Seventy years ago, the Evening News published the London Year Book 1953.

London Year Book

Despite its small size (7 by 4.5 inches), it was packed with information about London. Statistics, stories and facts, then and now photos, lists of events and dates, 192 packed pages on the city. The book claimed to have “10,000 facts and the answers to the many questions on Britain’s capital which are constantly being asked”.

As with 2023, 1953 was also a Coronation year, and in an article looking at the accommodation of Coronation visitors, the following new challenge is identified in estimating the numbers who would visit the city “Circumstances have changed considerably since the last Coronation in 1937. There is an unknown factor in the development of television services, which will take the brilliant panoply of the Coronation procession right into the home.”

Organisers were expecting records to be broken, with more than 150,000 overseas visitors arriving in London for the Coronation. In the same period in 1952, the city had 47,624 visitors from overseas, so 1953 would see at least a trebling in numbers.

As well as the Coronation, there were many other events in London during 1953, and the book included the following London Diary listing with a rather diverse set of events:

London Year Book

The Empire Stadium and Empire Pool were at Wembley, and the Empress Hall was at Earls Court. The football matches listed are only for teams who were in Division 1 (now the Premier League), so in 1953 London only had four teams, Charlton, Arsenal, Chelsea and Tottenham. Today, all these teams are still in the equivalent of Division1 with the exception of Charlton who are now in Division 1 (which in 1953 would have been Division 3).

The Year Book included a large and diverse range of statistics that show London in 1953, and how the city had changed. One of these was a table of population increases and decreases covering London and the surrounding counties, between 1931 and 1951:

London Year Book

London was a smaller entity in 1953 than it is today, boundary changes in the following years would increase the size of the city and take land from some of the surrounding counties, however the table does show some significant changes.

Between 1931 and 1951 the population of London declined by 1 million people. Much of this was due to wartime damage across London. Large areas of residential streets had been bombed and rebuilding was still to come.

Comparison of London with the surrounding counties shows that whilst the population of London decreased significantly, there were large increases in the surrounding counties.

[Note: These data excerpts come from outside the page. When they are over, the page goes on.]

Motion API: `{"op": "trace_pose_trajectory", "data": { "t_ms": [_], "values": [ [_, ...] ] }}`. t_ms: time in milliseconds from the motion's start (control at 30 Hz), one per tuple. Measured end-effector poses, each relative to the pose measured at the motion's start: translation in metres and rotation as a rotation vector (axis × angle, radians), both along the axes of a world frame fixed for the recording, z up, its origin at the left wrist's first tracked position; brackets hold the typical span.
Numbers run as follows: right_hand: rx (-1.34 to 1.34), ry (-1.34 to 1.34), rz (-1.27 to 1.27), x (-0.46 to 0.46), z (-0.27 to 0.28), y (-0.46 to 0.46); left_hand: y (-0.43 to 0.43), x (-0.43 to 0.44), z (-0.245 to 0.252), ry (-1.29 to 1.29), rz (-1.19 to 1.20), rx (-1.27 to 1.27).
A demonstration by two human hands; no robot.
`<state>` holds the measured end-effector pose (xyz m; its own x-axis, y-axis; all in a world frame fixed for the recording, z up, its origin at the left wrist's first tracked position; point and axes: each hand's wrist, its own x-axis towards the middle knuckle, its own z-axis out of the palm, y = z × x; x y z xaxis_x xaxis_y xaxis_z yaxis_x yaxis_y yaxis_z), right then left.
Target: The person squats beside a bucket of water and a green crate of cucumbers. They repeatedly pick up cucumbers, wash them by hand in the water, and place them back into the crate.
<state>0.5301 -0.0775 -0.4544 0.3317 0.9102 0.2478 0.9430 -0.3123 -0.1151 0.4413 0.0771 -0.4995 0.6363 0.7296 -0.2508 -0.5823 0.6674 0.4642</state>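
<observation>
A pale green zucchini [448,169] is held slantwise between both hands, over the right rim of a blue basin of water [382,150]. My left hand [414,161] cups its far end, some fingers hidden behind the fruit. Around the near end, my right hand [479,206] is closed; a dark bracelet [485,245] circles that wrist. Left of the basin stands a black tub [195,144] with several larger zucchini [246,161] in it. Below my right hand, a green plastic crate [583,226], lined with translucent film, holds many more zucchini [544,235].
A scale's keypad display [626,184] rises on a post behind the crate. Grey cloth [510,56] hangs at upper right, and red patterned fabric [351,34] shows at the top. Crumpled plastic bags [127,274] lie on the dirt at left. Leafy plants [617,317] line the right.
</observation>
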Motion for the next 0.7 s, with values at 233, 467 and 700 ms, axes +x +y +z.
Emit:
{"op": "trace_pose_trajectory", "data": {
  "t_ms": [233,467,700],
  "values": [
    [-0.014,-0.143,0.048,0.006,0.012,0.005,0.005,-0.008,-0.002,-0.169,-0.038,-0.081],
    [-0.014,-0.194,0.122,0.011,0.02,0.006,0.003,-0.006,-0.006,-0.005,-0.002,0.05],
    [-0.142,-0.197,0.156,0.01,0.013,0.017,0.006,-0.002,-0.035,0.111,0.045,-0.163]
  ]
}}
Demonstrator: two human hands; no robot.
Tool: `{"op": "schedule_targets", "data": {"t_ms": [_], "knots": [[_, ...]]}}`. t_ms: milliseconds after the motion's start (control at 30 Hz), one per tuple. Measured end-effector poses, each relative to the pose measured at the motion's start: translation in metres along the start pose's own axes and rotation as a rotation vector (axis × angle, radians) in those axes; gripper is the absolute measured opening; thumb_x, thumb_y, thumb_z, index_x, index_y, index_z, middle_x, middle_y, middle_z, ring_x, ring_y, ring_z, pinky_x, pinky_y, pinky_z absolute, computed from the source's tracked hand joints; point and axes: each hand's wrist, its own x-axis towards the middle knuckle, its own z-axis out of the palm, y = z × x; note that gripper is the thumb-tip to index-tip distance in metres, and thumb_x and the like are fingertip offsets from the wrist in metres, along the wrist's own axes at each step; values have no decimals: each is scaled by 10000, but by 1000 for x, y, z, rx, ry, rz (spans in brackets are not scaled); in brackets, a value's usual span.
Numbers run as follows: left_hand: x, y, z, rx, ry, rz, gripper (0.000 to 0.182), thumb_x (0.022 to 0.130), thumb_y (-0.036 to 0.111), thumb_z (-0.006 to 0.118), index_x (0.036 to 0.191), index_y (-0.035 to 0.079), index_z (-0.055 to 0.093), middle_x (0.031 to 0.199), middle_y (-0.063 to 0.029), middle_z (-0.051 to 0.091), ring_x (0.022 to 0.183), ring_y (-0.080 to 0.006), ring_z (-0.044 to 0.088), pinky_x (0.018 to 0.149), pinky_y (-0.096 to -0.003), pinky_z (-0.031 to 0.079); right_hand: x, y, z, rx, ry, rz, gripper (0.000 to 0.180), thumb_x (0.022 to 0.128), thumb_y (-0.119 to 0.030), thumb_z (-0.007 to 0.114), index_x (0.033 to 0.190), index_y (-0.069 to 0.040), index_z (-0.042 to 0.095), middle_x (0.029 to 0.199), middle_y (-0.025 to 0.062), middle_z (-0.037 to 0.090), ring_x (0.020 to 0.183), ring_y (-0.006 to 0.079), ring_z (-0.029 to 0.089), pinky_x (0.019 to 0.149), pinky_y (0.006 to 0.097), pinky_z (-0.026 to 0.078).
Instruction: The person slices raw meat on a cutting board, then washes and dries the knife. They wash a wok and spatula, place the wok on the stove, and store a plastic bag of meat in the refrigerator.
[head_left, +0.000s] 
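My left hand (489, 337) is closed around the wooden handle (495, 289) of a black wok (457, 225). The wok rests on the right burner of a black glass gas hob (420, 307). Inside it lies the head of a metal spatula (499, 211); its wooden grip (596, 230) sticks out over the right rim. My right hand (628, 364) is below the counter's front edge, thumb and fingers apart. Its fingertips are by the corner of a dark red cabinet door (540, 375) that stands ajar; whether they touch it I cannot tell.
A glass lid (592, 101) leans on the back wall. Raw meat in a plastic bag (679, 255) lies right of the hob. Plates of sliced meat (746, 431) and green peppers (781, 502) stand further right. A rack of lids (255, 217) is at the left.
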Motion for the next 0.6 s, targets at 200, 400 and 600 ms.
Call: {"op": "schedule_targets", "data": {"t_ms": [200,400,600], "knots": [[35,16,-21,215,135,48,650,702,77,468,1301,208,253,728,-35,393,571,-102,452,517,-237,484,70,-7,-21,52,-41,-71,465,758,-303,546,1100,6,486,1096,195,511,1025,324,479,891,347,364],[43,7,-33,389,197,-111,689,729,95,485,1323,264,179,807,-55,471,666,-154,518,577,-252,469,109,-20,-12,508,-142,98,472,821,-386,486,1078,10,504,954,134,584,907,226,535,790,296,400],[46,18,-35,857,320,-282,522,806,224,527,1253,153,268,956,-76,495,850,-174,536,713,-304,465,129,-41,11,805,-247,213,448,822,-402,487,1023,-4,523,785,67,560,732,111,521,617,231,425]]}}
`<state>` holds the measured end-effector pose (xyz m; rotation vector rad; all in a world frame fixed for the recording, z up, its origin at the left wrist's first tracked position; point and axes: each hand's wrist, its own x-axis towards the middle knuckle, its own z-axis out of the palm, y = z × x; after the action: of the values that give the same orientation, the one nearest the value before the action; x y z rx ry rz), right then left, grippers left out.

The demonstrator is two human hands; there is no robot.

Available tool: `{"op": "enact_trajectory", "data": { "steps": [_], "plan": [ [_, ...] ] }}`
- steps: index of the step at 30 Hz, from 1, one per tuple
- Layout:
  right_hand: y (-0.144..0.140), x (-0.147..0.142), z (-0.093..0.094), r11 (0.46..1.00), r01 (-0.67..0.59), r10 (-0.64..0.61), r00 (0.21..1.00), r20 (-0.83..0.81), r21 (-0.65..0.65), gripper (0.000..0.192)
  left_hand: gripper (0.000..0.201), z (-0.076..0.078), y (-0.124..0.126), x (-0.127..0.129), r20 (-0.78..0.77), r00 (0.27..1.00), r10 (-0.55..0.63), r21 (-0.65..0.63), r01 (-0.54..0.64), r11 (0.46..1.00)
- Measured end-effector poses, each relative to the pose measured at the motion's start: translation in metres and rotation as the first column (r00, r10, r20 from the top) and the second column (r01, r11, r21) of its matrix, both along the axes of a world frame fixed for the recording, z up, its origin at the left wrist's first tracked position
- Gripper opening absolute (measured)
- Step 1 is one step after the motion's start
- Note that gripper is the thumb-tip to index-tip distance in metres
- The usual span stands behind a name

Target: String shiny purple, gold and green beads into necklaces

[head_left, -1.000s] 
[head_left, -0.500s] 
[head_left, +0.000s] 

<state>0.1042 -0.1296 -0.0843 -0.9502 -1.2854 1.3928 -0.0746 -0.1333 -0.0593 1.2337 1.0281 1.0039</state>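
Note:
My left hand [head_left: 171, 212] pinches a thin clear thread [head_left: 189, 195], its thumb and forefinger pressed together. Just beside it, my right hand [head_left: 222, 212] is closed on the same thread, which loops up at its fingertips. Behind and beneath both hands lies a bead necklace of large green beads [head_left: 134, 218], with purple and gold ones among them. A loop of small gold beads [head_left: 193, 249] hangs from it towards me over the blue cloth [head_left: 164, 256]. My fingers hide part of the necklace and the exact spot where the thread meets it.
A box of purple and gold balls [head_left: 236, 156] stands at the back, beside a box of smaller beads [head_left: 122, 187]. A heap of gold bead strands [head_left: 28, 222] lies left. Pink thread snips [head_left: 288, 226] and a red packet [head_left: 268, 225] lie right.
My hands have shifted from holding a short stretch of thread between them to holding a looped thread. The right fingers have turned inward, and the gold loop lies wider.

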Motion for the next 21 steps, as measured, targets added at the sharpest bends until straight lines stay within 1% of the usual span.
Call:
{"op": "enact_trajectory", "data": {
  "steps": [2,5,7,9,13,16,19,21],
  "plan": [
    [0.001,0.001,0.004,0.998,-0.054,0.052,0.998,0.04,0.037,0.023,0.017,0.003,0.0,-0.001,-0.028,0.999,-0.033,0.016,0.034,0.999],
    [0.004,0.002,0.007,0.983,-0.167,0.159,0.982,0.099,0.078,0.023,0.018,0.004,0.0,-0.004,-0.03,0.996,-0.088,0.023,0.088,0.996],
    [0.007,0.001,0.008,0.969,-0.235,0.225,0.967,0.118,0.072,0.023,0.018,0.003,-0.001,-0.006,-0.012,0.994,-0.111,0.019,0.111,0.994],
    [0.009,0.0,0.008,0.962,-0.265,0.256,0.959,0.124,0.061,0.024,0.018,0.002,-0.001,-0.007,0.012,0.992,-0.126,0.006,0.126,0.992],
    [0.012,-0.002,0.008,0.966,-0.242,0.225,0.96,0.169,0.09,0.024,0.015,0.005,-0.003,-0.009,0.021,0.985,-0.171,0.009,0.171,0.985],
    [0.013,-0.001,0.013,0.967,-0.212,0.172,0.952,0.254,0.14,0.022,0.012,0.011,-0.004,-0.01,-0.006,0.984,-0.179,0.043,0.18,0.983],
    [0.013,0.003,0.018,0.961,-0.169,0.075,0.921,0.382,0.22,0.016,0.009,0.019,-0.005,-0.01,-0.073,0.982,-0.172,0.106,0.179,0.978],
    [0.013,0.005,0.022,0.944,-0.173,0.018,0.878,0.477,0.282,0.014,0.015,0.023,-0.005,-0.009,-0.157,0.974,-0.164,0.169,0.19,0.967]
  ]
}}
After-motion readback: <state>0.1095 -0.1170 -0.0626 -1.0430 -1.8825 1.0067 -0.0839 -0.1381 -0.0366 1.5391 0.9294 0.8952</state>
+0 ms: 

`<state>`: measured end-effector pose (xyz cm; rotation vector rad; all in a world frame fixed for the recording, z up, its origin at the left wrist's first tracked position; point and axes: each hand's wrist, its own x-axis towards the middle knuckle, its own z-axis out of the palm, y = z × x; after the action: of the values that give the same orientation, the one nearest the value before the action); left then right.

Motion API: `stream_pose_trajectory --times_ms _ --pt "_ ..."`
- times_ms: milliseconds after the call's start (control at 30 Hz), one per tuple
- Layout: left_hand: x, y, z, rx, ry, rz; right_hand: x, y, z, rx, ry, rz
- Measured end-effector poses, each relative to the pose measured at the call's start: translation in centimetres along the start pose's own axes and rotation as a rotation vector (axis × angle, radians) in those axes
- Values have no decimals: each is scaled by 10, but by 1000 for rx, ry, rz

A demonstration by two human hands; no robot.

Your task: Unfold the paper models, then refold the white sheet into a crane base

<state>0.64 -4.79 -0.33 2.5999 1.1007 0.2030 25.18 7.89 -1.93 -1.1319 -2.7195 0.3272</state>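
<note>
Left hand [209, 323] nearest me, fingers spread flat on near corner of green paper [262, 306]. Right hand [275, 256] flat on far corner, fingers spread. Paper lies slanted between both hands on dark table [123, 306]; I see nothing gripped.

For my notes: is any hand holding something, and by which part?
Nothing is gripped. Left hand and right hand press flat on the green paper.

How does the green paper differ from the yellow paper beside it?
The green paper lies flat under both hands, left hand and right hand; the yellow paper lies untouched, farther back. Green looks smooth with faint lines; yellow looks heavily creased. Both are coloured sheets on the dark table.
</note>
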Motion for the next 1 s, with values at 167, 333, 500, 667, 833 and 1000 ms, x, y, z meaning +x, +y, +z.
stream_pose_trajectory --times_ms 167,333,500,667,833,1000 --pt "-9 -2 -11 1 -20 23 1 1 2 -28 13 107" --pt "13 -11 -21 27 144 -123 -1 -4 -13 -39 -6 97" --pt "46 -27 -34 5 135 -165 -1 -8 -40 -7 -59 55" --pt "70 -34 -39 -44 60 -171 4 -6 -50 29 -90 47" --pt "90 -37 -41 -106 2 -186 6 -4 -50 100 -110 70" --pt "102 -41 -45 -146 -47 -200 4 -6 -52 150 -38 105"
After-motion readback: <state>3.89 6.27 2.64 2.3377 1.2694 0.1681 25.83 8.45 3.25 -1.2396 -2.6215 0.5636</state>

Some of these populations would later be taken back within London (for example parts of Essex and Middlesex), however the table really illustrates the impact the war had on the population of the south east of the country.

Another set of statistics shows the number of people killed or injured on the city’s roads:

London Year Book

The figures in the above table show just how dangerous the city’s streets were seventy years ago. In 1951 a total of 665 people were killed and 40,736 injured. Compare with the latest set of figures from Transport for London, and their “Casualties in Greater London during 2021” data release reports that in 2021, 75 people were killed, 3,505 seriously injured and 23,092 slightly injured – a significant reduction over the past 70 years.

This again is across a wider area than 1951, with a higher population and more traffic on the roads. The TfL data release does consider that COVID may have led to a reduction in traffic, however the figures for 2021 were part of an ongoing reduction in deaths and casualties across the city streets.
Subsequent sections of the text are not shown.